Abubaker, who is currently in Misrata gathering ammunition and supplies for his men in Tripoli, was confident the international community would not listen to the HoR.

"They can see we are fighting remnants of Gaddafi's regime and I’m sure they would support us like they did before," he said.

But for most Tripoli residents, an end to the violence is all they want.

"This has to stop now, people are being killed, and for what? They say to protect the revolution. Well this was not what I fought for in 2011," said Mohamed Kattaf, a Tripoli resident and former rebel fighter who laid down his rifle after the country was officially liberated in 2011.

"International support can be good, as long as it’s not Arab or African forces on the ground; we simply don't get along with them" said Kattaf, while complaining he had been forced to drive a hundred kilometres in search of fuel, which is now very scarce in normally oil-rich Libya.   

"If we're going to have any support, the guy doing it has to be blond and have blue eyes," he said, arguing that Libyan militias would only fear and therefore respect Western forces.

"The only night we had with no fighting was when the American embassy was evacuated" on 26 July, he said, explaining that with a few US military aircraft overhead, the militias didn't dare light a cigarette in fear of it being seen as a threat to the US.

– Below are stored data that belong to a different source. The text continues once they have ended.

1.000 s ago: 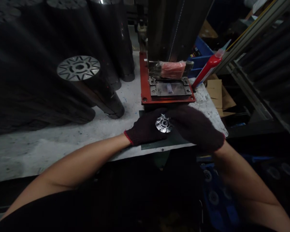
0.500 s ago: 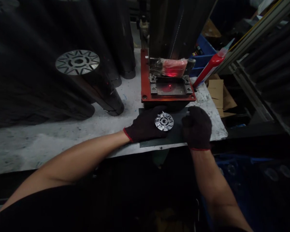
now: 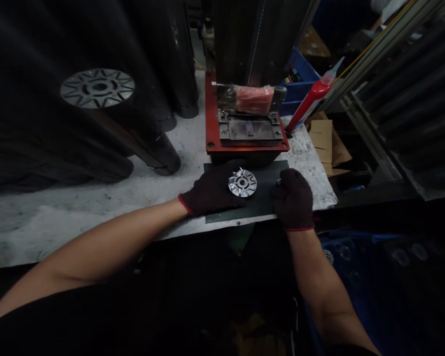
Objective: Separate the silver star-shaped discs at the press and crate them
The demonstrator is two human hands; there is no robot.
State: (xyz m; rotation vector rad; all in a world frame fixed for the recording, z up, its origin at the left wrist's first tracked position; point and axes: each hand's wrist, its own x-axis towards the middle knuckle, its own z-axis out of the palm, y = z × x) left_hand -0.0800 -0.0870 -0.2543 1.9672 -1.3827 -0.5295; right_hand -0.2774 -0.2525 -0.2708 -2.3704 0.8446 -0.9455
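Note:
My left hand (image 3: 218, 190), in a dark glove with a red cuff edge, is closed around a round slotted metal disc (image 3: 242, 183). Small metal pieces stand up from slots on the disc's far left side. My right hand (image 3: 292, 198), gloved alike, is closed to the right of the disc and apart from it. A tiny shiny metal piece (image 3: 279, 182) shows at its fingertips; its exact kind is too small to make out. Both hands are over a dark green mat (image 3: 259, 210) at the front of the bench.
Behind the mat stands a red-based machine (image 3: 210, 118) with a metal fixture plate (image 3: 259, 131). A red bottle (image 3: 311, 101) leans beside it, near a blue bin (image 3: 300, 89). Tall dark columns of stacked discs (image 3: 96, 89) fill the left. Cardboard (image 3: 322, 141) lies right of the bench.
The camera view has shifted slightly, so the scene sits further left. My right hand has dipped a little toward the mat. The red light on the fixture is gone; a small bluish patch shows there.

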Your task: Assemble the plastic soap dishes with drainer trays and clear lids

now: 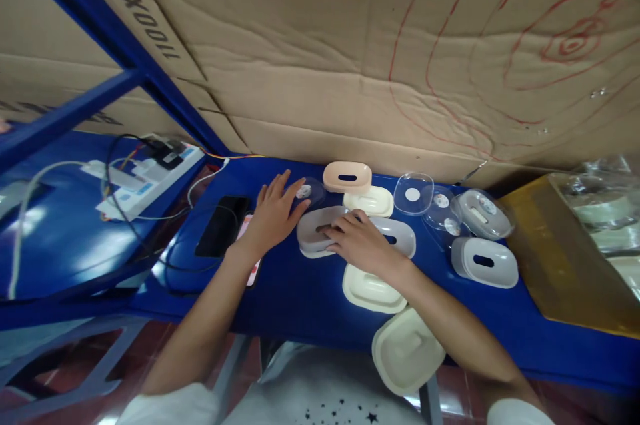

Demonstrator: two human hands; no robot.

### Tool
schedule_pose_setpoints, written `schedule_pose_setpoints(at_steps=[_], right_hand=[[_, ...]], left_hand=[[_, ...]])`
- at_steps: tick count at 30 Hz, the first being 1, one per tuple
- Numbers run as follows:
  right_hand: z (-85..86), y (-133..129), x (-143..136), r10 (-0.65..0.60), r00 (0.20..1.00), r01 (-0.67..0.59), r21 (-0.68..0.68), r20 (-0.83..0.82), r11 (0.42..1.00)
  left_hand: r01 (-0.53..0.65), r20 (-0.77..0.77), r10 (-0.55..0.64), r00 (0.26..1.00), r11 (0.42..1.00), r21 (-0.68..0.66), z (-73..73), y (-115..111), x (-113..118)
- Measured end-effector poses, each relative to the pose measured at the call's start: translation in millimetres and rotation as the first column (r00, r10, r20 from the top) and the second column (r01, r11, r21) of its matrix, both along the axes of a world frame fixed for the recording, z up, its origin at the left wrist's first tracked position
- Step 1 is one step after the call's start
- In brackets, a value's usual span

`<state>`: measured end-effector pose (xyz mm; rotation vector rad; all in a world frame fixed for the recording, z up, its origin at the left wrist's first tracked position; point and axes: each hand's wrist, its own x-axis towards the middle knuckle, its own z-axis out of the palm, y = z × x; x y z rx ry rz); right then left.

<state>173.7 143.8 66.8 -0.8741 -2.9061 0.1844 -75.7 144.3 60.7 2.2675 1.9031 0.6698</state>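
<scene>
My left hand [277, 215] has its fingers spread, with thumb and fingertips at the edge of a clear plastic lid [314, 190] bearing a round white sticker. My right hand [360, 241] is closed, fingers bent over the slot of a grey oval plastic cover [310, 228] that sits on a cream base. Partly behind that hand lies another grey slotted cover [405, 235]. Beneath my right forearm are a cream tray [367, 288] and, overhanging the table's front edge, a second cream tray [400, 355]. A peach slotted cover [333, 179] stands behind a small cream tray [383, 201].
Clear lids [413, 205] and a grey slotted cover [500, 268] lie on the right of the blue table [300, 298]. An open carton [530, 238] holds wrapped pieces. Left are a black phone [220, 228], a power strip [135, 195] with cables, and a blue frame [165, 98]. Cardboard stands behind.
</scene>
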Motion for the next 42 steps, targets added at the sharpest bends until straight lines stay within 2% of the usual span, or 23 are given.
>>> schedule_pose_setpoints(at_steps=[2,4,7,9,11,14,16,18,19,21,23,25,27,29,31,33,36,38,41,42], right_hand=[[10.5,6,7,-0.046,0.998,0.044,-0.07,-0.039,0.997],[20.9,13,19,-0.098,0.99,0.087,-0.108,-0.104,0.99],[33.5,28,47,-0.207,0.966,0.197,-0.08,-0.153,0.977],[39.7,39,68,-0.311,0.944,0.308,-0.039,-0.114,0.951],[45.3,48,90,-0.411,0.909,0.412,0.008,-0.07,0.911],[54.7,41,119,-0.479,0.871,0.489,0.104,-0.11,0.866],[59.8,14,134,-0.474,0.862,0.5,0.155,-0.179,0.852],[59.8,-32,144,-0.451,0.866,0.488,0.161,-0.217,0.858],[56.8,-59,147,-0.427,0.881,0.458,0.14,-0.203,0.878],[44.2,-117,150,-0.34,0.932,0.346,0.023,-0.124,0.938],[25.2,-165,154,-0.279,0.96,0.273,-0.127,-0.03,0.954],[4.3,-196,161,-0.361,0.932,0.357,-0.196,0.017,0.913],[-14.5,-206,169,-0.503,0.864,0.498,-0.182,0.019,0.848],[-29.5,-201,173,-0.626,0.779,0.62,-0.118,-0.029,0.776],[-40.7,-185,172,-0.698,0.709,0.699,-0.036,-0.099,0.715],[-48.0,-164,164,-0.731,0.666,0.742,0.039,-0.15,0.669],[-49.0,-130,147,-0.753,0.634,0.773,0.108,-0.179,0.625],[-41.2,-110,138,-0.716,0.672,0.739,0.121,-0.187,0.662],[-22.7,-91,134,-0.606,0.775,0.627,0.104,-0.179,0.772],[-17.8,-88,137,-0.587,0.79,0.608,0.1,-0.18,0.788]], left_hand=[[0.049,0.029,-0.055,0.998,0.982,0.181,8.5,-28,15],[0.106,0.052,-0.124,0.991,0.959,0.264,9.5,-57,32],[0.215,-0.112,-0.196,0.974,0.959,0.187,-5.7,-89,54],[0.254,-0.195,-0.225,0.955,0.958,0.137,-20.3,-98,61],[0.267,-0.217,-0.237,0.947,0.956,0.12,-31.0,-99,62],[0.225,-0.192,-0.197,0.961,0.964,0.138,-34.1,-95,58],[0.162,-0.167,-0.133,0.977,0.972,0.173,-30.0,-95,58],[0.105,-0.133,-0.078,0.988,0.972,0.21,-25.0,-102,63],[0.11,-0.113,-0.087,0.99,0.97,0.219,-23.2,-108,68],[0.225,-0.076,-0.214,0.974,0.952,0.206,-22.1,-123,80],[0.439,-0.067,-0.434,0.898,0.886,0.148,-24.5,-136,93],[0.564,-0.076,-0.559,0.826,0.819,0.103,-28.9,-140,104],[0.561,-0.072,-0.556,0.828,0.823,0.091,-32.7,-137,111],[0.47,-0.046,-0.468,0.883,0.877,0.098,-34.3,-128,115],[0.363,-0.022,-0.363,0.932,0.926,0.102,-33.5,-120,116],[0.304,-0.01,-0.305,0.952,0.947,0.105,-31.9,-118,117],[0.305,0.026,-0.309,0.951,0.947,0.101,-33.1,-125,123],[0.323,0.073,-0.332,0.94,0.94,0.107,-37.2,-134,128],[0.374,0.086,-0.387,0.918,0.918,0.135,-45.1,-143,132],[0.395,0.066,-0.406,0.912,0.909,0.134,-47.2,-144,131]])
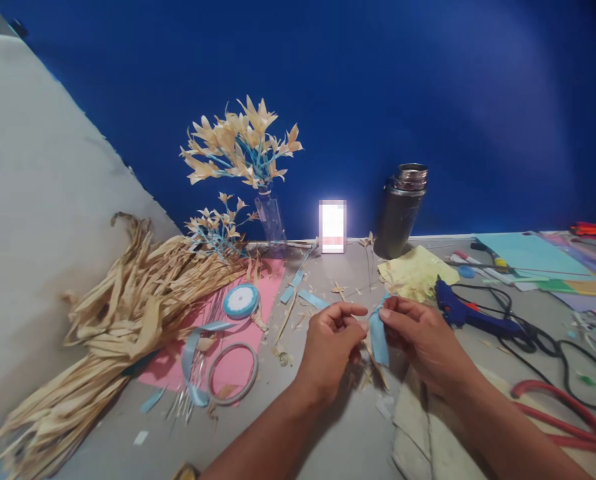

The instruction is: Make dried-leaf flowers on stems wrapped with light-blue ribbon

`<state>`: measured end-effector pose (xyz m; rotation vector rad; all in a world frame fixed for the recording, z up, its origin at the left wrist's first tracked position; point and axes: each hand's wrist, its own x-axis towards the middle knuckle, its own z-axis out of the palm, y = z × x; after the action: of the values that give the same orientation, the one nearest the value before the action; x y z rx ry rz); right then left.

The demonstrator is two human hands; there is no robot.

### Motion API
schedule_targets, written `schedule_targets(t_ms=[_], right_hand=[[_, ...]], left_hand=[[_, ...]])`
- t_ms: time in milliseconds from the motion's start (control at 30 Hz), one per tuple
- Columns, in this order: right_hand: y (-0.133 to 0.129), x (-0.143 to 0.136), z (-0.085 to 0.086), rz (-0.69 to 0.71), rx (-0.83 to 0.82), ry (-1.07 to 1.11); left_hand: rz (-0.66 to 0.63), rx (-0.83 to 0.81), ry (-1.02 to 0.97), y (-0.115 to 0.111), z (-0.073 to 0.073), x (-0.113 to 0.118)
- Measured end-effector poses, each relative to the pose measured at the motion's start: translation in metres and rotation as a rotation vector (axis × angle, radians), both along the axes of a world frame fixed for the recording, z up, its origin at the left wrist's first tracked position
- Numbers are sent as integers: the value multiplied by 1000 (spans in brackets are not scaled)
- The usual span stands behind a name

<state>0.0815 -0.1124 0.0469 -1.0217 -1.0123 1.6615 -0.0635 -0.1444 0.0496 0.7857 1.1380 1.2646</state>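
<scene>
My right hand (418, 333) pinches a short strip of light blue ribbon (379, 341) between thumb and fingertips, and the strip hangs down. Close beside it on the left, my left hand (331, 343) has its fingers curled and its thumb near the index finger. What it holds, if anything, I cannot make out. A dry husk piece (378, 370) shows below and between the hands. More cut blue ribbon (312, 299) lies just beyond my left hand, among small husk scraps.
At left are a dried husk bundle (123, 313), a ribbon spool (241, 301), a grey ring (233, 400) and pink paper (273, 280). Husk flowers stand in a clear bottle (272, 223). At right are a dark flask (401, 213), a blue glue gun (478, 320) and red-handled scissors (563, 407).
</scene>
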Motion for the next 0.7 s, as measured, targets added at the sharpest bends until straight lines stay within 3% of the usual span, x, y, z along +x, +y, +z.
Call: schedule_targets(t_ms=[100,233,533,700], right_hand=[[-1,-2,2,7,19,-44],[-2,-3,3,-35,77,-141],[-3,-4,7,-75,100,-225],[1,3,12,35,193,-310]], left_hand=[[-103,-78,-148,1,1,-3],[-147,-95,-212,2,0,-6],[4,-21,-26,1,-1,1],[9,-28,5,3,0,1]])
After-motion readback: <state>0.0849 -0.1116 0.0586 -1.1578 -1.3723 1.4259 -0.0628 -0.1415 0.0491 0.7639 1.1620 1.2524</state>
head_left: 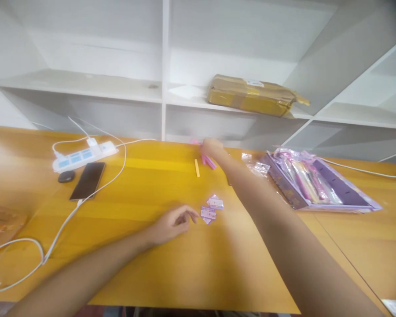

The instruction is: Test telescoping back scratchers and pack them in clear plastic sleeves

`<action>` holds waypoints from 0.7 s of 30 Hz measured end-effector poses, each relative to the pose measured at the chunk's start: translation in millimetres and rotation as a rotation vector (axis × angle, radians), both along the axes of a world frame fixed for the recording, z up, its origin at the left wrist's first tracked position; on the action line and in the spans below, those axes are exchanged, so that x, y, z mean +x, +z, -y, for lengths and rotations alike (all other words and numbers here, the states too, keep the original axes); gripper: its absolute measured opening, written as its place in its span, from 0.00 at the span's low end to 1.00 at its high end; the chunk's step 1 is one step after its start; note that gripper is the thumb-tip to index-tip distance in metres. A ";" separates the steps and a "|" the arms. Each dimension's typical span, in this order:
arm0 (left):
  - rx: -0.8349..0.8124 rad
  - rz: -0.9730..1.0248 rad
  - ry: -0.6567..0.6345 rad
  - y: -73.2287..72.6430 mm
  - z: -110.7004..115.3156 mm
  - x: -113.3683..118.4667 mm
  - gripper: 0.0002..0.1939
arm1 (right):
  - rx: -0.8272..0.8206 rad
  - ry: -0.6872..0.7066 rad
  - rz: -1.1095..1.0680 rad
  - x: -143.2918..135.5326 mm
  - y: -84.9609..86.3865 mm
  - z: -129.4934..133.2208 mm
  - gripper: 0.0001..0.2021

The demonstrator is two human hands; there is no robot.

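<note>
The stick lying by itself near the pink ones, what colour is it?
The stick is yellow, as the head view shows.

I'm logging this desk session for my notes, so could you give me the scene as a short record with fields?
Left hand: left hand looks empty, fingers loosely bent, beside small purple cards
Right hand: right hand at pink pieces; blurred, grip unclear
Between hands: yellow stick, lying flat
Table, right: open purple box with wrapped items
Table, left: white power strip, dark phone
Shelf: taped cardboard box
</note>
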State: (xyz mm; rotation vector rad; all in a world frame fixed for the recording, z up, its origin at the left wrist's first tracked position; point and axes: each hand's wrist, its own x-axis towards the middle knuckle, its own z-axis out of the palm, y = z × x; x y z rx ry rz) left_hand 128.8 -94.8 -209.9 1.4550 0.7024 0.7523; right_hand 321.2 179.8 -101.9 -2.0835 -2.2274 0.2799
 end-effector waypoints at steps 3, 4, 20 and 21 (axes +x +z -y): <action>0.044 0.014 0.086 -0.2 -3.0 -1.1 0.15 | -0.025 0.009 -0.075 12.3 18.3 19.7 0.13; 0.046 0.021 0.105 -1.2 -3.8 -1.2 0.16 | -0.029 0.034 -0.114 16.8 22.3 32.0 0.14; -0.044 -0.079 0.116 -3.3 -10.3 2.7 0.35 | -0.346 0.479 -0.851 -9.1 -23.1 238.1 0.09; -0.052 -0.085 0.132 -3.5 -10.0 2.5 0.34 | -0.291 0.482 -0.860 -7.8 -23.1 237.0 0.09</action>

"Not one bullet was fired that night," Kattaf added.

Even so, Kattaf felt foreign military intervention must be a last resort and that there was still a chance for a peaceful way out of the mess Libya has fallen into. "We just need to bring all parties together and really talk things out, not just sweet talk each other," he said.

Others are even less confident that foreign intervention will resolve the violence.

Kamal, a businessman from Misrata, said it would be wrong to use foreign forces in Libya in any form.

"It cannot happen, it's something we refuse," he said. "We respect the HoR and its democratic legitimacy, but I don't agree with the way some HoR members are hiding behind [General] Haftar in Tobruk," he added, referring to the HoR’s recent relocation

From Tripoli to Tobruk, near the Egyptian border.

“I think they are being controlled by him," said Kamal who did not want to give his last name.

According to various politicians, the HoR, which is based in Haftar-controlled Tobruk, have convened there as an alternative to Tripoli and Benghazi because of the violence. But some parliamentarians, with a more Islamist-leaning ideology, see the move as a political stunt intended to show support for Haftar, which they oppose.

Hanan Shalouf, who represents Misrata at the HoR, said: "Why not any other city in Libya? Tobruk is where Heftar sends his planes to bomb Benghazi with. They cannot convene in a city under the control of a man like him."

Yet for many ordinary Libyan’s the political squabbles are irrelevant.

"It's time everyone puts down their guns and ended our problems,” said Kattaf. “People are being killed.”

"We all love our country, but we have to know the difference between when it’s right to fight and when it’s wrong, and now it is very wrong.”